Tout est en place pour ce moment. Il fait beau, Léo a pris du temps pour « sécuriser » ce rendez-vous. Même mon petit chien, mon Dobby d’amour, veille. Aucun retard, il est 14h et comme prévu, ce Limougeaud à l’accent toulousain, s’arrête devant la maison. Ça y est, je vais enfin me lancer concrètement. J’ai tellement envie et besoin de revenir sur mes expériences douloureuses subies de plein fouet à vingt ans. Cinq ans maintenant que tout ceci est arrivé. Juste vingt ans, l’insouciance, la vie à pleines dents, mais voilà…

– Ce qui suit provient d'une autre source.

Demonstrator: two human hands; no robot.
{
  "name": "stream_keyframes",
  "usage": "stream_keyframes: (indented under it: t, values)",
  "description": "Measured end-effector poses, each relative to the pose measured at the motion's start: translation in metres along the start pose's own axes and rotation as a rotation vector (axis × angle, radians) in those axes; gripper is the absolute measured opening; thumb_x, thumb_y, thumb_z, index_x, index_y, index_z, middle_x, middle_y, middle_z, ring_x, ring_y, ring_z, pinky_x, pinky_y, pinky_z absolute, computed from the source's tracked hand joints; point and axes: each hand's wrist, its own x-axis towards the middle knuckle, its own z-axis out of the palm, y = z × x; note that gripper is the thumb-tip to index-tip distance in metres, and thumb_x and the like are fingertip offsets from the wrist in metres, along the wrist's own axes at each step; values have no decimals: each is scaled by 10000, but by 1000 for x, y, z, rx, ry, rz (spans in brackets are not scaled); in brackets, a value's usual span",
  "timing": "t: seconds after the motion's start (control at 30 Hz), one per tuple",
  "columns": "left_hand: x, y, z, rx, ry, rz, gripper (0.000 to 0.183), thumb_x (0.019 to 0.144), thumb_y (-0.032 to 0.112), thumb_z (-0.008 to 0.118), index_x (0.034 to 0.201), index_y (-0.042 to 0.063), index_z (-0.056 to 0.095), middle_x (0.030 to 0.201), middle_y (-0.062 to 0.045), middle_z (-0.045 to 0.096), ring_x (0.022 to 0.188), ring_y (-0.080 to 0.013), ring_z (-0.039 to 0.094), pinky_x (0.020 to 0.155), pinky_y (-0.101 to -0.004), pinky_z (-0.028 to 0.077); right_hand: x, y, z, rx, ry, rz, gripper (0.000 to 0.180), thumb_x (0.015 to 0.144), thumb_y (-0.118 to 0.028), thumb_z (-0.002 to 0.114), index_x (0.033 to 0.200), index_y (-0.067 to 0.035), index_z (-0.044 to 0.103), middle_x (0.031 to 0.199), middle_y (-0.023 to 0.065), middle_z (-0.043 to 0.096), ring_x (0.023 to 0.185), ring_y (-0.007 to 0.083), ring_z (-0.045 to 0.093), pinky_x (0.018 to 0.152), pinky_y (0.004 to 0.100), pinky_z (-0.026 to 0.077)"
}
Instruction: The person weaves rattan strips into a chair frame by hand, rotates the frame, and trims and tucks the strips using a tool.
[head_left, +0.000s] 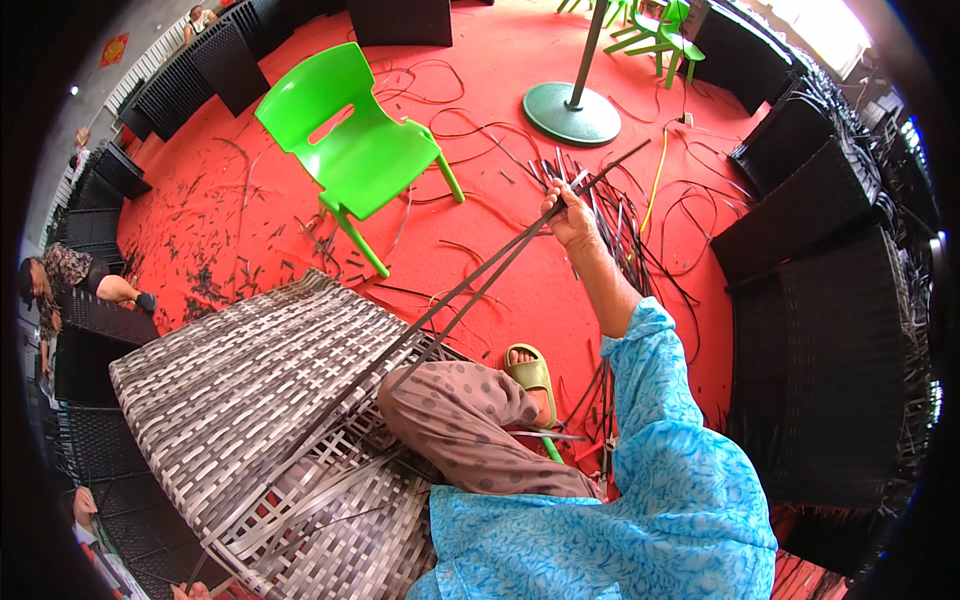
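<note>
My right hand (570, 214) is raised over the red floor, its fingers closed around dark flat plastic rattan strips (465, 285). The strips run taut from it down across the woven rattan panel (247, 390), a grey, white and brown weave lying against my bent knee. Loose pale strand ends (322, 495) cross an open-meshed part of the panel near its lower end. At the bottom left edge only the fingers of what seems to be my left hand (192, 592) show, beside the panel's frame and a thin dark strip; the rest is cut off.
A green plastic chair (367, 157) stands on the red carpet (480, 240). Beyond it is a round pole base (571, 112). A bundle of loose strips (619, 232) and a yellow cord (657, 180) lie at right. Dark woven panels (817, 360) line both sides; a co-worker (67, 277) is at left.
</note>
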Motion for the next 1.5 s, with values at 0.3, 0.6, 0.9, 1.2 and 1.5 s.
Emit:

J’imaginais rentrer immédiatement dans le sujet, mais il me conseille et doucement je me détends. Pourquoi démarrer par un propos lourd voire anxiogène. Non ! il a raison. Il faut que je me replonge sur ces premières années de tranche de vie, mon environnement, ma famille, ce qui m’a construit, ce qui m’a rendu résistante finalement à cette grande frustration vécue plus tard. Quelle chance, je vais pouvoir dire enfin à chacun combien il a été important, repenser aux moments de bonheur insouciants, réfléchir à cette évolution forcée qui m’a projetée violemment d’une condition de jeune femme en éclosion à un état de maturité à réinventer.

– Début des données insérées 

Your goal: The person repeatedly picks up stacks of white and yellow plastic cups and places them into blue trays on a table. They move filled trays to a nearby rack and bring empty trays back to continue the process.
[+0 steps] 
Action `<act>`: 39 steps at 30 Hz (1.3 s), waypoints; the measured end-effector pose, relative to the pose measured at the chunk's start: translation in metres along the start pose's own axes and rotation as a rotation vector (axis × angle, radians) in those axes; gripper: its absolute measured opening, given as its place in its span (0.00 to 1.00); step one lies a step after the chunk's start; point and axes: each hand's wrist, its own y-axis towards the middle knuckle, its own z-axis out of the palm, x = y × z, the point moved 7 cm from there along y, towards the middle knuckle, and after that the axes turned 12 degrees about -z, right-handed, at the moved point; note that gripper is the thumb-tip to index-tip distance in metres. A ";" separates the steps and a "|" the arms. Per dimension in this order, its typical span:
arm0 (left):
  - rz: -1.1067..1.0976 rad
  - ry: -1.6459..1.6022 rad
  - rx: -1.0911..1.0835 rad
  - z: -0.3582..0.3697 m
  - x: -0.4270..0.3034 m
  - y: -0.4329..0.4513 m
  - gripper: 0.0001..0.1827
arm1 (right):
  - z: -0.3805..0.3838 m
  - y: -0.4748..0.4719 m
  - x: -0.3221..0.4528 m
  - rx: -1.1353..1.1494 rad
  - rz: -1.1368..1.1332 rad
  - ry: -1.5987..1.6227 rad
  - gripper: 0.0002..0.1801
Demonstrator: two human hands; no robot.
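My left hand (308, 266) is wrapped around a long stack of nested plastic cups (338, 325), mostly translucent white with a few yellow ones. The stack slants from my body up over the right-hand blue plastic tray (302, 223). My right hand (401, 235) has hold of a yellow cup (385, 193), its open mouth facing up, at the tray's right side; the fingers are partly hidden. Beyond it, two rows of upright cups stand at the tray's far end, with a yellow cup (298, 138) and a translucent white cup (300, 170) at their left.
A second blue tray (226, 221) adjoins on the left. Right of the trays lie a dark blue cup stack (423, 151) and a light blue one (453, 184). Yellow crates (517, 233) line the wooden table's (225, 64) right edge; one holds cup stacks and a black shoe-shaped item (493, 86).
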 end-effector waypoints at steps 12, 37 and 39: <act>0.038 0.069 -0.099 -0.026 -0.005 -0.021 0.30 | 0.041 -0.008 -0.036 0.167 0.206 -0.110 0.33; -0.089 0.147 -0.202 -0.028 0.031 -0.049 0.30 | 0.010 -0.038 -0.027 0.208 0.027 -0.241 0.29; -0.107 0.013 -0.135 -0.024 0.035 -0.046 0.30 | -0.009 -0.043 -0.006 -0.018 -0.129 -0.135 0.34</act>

Doucement, nous commençons. Finalement, tout est simple. Il suffit de ne rien omettre ni personne et ça c’est loin d’être évident. À chaud, ainsi, comment ne pas oublier de mettre en avant les gens et les choses qui ont terriblement compté. Parfois on en est tout juste conscient. Je suis désolée par avance pour tous ceux qui ne seraient pas cités, il n’y aura là aucune malice. Mais que ce moment va être intéressant et utile !

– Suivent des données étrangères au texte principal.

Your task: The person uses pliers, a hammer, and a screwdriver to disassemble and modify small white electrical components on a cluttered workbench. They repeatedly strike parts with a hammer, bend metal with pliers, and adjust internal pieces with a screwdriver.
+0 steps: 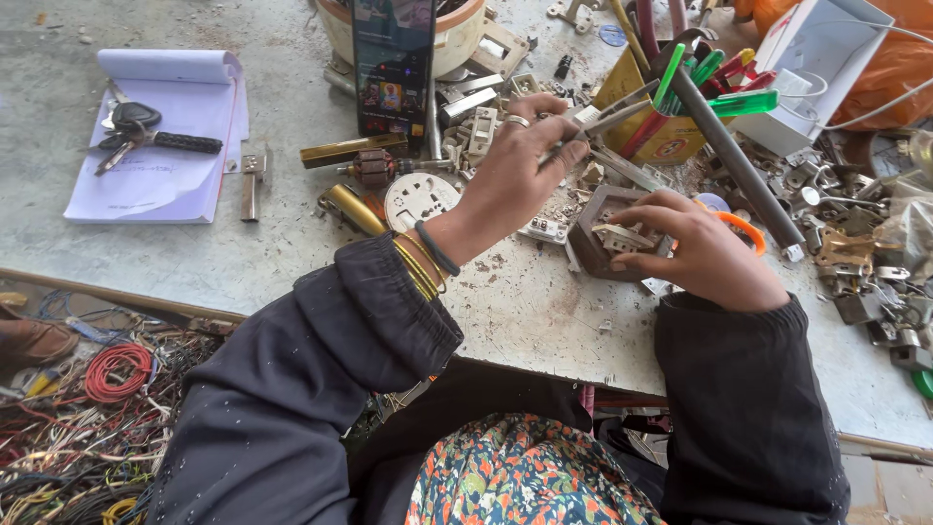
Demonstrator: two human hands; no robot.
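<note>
My left hand (525, 165) reaches forward over the bench and grips a thin metal tool (607, 112) whose far end points toward a yellow box of tools (666, 136). A ring sits on one finger, and bangles and a dark band circle the wrist. My right hand (705, 248) holds a grey-brown electrical switch box (607, 233) against the table, thumb resting on the pale parts inside it. An orange ring (743, 228) shows just behind that hand. Both arms wear dark sleeves.
A phone (393, 63) stands propped against a round pot. A notepad (165, 136) with keys (146, 136) lies far left. Switch parts, a round white plate (418, 197), brass pieces and metal scrap (865, 253) litter the bench. Tangled wires (87, 418) lie on the floor.
</note>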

Que dire de l’autorité de Madame Roselyne M. qui m’a tellement impressionnée, moi, la petite fille timide et anxieuse de CM1 –pourquoi vraiment, je n’en sais trop rien. Et Monsieur P., ce professeur de dessin totalement  « perché », cet artiste à la grande barbe d’un autre monde, qui m’aimait bien car finalement je lui ressemblais. Sans doute lui dois-je cette aspiration particulière pour l’artistique, la danse, la musique, le dessin. Que de beaux moments à raconter finalement !

Je ne pensais pas procéder ainsi et je réalise que mettre en forme l’histoire de ma jeune vie est finalement une très grande chance. Quel plaisir de pouvoir revenir sur ce que j’ai vécu, dans cette famille nombreuse, présente, aimante et secourable. Je sais déjà que je lui dois, même si cela n’a pas été toujours facile, ma capacité de résistance et de lutte. Cette résilience d’aujourd’hui je la lui dédie. Une nouvelle fois, merci ! Je vous prends par la main et vous invite avec un énorme plaisir, vous mes parents, mes ami(e)s, mes confident(e)s, mes soignant(e)s, tous mes proches et tous ceux qui demain auront à lutter contre l’adversité, à découvrir, vu par moi, le « chemin éclairé de la mal voyance ».